Location
- 404 East State Street Botkins, Ohio 45306 United States

Information
- School district: Botkins Local Schools
- Superintendent: Jeff McPheron
- Principal: Ryan Loy
- Staff: 16.85 (FTE)
- Grades: K-12
- Enrollment: 283 (2023-2024)
- Average class size: 48
- Student to teacher ratio: 16.80
- Language: English
- Campus: 1 City Block
- Colors: Black, Gold, & White
- Athletics conference: Shelby County Athletic League
- Team name: Trojans
- Rival: Anna Rockets
- Website: https://www.botkins.k12.oh.us/

= Botkins High School =

Botkins High School is a public high school in Botkins, Ohio. It is the only high school in the Botkins Local Schools district. The school serves grades 7–12.
The Trojans wear black, gold, and white and compete in the Shelby County Athletic League.

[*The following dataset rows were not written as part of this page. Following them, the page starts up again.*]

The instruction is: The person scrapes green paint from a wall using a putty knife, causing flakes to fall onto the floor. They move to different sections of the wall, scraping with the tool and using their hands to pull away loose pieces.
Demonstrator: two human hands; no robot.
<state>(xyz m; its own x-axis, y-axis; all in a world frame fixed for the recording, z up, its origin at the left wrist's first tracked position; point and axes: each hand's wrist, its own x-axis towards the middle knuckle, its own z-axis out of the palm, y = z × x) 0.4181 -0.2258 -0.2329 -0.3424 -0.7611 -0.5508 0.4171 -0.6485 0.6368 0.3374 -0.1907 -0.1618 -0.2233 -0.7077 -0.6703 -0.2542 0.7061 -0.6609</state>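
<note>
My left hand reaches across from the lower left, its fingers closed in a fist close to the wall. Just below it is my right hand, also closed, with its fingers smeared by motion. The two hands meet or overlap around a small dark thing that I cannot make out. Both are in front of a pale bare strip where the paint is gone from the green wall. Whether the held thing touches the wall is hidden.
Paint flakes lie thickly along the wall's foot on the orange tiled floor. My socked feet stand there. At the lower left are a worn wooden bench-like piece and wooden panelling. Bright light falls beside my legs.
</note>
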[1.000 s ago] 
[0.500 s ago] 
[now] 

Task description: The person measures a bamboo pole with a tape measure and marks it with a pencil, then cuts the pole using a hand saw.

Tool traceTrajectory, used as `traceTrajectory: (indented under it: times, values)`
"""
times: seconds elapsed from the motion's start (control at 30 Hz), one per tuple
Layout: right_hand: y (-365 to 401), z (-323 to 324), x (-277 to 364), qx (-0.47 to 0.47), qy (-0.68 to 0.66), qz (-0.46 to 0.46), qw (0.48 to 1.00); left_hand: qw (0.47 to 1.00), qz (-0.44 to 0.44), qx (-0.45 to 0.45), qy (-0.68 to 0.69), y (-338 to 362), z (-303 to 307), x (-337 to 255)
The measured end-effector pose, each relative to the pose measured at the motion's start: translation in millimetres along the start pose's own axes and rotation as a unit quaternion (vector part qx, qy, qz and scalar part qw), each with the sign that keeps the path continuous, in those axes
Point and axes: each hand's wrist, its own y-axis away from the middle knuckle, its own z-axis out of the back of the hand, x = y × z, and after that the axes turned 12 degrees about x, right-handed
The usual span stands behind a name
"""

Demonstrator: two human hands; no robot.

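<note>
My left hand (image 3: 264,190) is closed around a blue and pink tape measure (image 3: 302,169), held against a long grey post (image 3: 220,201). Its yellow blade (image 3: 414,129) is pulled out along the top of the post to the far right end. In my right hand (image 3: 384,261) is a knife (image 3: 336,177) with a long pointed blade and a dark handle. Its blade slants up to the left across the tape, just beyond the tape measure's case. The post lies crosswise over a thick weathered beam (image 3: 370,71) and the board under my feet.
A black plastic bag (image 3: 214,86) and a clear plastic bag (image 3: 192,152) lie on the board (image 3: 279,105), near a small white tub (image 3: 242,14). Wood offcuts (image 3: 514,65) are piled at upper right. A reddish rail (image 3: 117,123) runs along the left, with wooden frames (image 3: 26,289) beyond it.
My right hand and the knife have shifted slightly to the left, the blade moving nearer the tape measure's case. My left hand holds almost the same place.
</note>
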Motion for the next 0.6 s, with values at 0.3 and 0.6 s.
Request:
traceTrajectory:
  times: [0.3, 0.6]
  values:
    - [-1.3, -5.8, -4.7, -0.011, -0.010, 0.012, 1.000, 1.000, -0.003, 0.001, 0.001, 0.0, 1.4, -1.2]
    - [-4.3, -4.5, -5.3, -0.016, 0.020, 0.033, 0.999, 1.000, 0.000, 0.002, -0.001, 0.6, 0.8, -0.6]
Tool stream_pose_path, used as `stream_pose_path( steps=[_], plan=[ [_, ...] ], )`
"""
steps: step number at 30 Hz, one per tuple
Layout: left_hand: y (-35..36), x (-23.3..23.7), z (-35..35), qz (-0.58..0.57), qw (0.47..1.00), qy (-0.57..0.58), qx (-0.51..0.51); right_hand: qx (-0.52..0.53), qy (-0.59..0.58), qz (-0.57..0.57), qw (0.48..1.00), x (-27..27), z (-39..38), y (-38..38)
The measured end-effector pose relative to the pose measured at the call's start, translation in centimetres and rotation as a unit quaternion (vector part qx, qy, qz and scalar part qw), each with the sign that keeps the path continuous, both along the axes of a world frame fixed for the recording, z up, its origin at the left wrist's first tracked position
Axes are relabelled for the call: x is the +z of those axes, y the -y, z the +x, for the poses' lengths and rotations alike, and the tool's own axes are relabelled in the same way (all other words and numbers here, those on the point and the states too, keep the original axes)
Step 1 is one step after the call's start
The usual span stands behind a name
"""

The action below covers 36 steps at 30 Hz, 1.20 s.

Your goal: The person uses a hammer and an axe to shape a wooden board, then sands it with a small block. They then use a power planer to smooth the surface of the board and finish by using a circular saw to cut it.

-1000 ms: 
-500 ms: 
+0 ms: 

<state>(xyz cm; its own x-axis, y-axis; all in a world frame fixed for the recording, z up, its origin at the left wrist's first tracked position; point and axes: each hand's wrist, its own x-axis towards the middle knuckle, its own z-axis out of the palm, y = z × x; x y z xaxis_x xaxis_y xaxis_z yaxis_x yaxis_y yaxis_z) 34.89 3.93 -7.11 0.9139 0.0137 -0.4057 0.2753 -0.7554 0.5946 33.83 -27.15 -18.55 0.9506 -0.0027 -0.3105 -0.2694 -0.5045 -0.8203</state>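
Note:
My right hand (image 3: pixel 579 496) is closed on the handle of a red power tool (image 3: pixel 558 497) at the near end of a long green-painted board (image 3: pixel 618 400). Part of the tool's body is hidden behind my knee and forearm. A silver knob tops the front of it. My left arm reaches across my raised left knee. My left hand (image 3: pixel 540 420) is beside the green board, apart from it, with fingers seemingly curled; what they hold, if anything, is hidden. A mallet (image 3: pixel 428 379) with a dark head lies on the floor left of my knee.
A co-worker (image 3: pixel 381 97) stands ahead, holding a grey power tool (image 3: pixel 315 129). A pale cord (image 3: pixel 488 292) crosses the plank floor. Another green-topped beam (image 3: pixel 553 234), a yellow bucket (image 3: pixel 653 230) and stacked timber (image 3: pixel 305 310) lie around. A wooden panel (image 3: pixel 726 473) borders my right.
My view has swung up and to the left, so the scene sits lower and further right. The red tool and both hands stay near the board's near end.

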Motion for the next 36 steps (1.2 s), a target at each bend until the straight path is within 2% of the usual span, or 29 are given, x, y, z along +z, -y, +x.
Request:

Kent Boyd, a Top 2 finalist on So You Think You Can Dance, graduated from Botkins High School in 2010. BHS is part of Botkins Local School, which serves grades K-12. Botkins Local School is a top 20 best public school in Ohio. Botkins recently moved their school from 208 North Sycamore to 404 East State Street as of 2014.